■ **Action item**:
Find the word "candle" in the material below and gather every line that contains it.

*** Block opens ***

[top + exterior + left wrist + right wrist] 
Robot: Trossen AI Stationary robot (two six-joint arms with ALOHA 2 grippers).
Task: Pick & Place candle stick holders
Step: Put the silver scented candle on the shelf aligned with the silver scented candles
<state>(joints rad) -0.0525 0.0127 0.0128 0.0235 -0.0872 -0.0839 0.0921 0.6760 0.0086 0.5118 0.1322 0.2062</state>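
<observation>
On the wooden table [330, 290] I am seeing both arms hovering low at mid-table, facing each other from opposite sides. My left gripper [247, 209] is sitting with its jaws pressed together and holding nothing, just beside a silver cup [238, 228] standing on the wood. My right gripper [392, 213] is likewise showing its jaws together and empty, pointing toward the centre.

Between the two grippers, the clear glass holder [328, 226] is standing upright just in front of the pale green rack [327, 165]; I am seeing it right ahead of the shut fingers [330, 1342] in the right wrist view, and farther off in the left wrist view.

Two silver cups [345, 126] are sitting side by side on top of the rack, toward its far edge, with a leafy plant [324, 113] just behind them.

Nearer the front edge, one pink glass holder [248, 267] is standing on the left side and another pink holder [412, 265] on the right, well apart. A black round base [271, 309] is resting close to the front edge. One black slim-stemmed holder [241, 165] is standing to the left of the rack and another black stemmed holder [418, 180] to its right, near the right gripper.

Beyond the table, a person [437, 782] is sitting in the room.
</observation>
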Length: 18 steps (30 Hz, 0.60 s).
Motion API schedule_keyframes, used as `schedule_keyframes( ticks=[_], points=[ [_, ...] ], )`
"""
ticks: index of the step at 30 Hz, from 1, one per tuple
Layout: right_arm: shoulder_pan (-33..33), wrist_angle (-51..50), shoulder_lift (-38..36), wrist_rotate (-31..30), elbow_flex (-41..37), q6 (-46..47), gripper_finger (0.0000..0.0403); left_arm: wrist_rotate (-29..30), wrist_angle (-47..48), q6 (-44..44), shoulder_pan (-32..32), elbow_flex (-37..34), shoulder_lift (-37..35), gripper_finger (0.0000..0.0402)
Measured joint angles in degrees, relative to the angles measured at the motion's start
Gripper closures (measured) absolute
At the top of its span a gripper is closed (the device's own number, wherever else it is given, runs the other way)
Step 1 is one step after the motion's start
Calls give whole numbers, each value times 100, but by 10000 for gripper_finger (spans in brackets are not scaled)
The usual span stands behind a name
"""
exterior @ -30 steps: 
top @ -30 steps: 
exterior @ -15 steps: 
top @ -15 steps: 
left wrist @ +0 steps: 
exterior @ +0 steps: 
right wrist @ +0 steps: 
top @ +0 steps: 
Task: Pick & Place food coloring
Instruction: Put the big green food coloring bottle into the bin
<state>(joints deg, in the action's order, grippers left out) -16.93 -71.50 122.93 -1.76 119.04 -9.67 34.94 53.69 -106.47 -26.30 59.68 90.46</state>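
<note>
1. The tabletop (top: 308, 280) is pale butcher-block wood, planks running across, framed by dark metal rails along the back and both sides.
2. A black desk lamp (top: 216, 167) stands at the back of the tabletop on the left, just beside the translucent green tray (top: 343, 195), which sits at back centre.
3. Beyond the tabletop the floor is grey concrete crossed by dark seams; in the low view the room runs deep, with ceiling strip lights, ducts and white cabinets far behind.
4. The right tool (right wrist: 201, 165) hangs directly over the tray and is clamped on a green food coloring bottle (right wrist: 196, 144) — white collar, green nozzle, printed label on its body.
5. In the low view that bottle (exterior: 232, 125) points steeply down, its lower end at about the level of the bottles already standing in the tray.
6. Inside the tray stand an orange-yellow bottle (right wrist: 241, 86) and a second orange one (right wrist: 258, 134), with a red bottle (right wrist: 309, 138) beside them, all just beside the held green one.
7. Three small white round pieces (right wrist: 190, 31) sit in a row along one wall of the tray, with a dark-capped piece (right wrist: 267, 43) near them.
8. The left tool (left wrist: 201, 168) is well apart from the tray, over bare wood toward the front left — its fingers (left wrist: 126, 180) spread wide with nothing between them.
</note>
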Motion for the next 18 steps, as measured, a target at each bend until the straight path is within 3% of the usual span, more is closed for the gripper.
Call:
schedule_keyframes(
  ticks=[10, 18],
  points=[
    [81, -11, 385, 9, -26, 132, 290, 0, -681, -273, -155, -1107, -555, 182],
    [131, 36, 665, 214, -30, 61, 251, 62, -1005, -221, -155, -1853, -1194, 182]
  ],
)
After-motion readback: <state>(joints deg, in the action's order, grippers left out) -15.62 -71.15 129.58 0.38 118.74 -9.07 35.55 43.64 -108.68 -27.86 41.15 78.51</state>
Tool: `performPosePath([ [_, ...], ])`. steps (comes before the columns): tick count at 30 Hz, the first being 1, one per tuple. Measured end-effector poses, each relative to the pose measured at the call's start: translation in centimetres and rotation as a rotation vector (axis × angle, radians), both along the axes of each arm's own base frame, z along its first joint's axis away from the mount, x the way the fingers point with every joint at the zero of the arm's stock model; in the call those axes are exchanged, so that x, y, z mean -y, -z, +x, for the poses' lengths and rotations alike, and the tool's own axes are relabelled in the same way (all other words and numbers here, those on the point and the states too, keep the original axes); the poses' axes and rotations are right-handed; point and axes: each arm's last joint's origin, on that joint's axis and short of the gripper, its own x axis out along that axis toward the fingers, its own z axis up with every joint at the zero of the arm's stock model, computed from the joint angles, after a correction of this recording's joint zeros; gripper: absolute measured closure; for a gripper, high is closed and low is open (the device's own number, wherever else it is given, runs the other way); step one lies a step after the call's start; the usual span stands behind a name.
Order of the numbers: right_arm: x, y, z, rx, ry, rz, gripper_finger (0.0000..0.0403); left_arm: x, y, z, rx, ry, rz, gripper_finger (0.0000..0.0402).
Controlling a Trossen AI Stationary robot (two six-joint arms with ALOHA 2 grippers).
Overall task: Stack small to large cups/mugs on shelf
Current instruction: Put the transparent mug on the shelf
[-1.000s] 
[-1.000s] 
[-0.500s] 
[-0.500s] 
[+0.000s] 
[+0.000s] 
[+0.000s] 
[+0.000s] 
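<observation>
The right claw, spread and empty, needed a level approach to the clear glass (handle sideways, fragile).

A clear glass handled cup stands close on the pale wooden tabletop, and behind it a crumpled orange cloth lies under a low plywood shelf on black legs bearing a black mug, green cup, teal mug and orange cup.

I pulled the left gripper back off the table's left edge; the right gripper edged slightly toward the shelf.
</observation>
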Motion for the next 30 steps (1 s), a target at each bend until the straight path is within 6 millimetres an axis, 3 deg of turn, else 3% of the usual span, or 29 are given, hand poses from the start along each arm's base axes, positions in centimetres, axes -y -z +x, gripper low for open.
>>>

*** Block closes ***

■ **Task answer**:
Task: Pick & Place candle stick holders
Step: Put the silver scented candle on the shelf aligned with the silver scented candles

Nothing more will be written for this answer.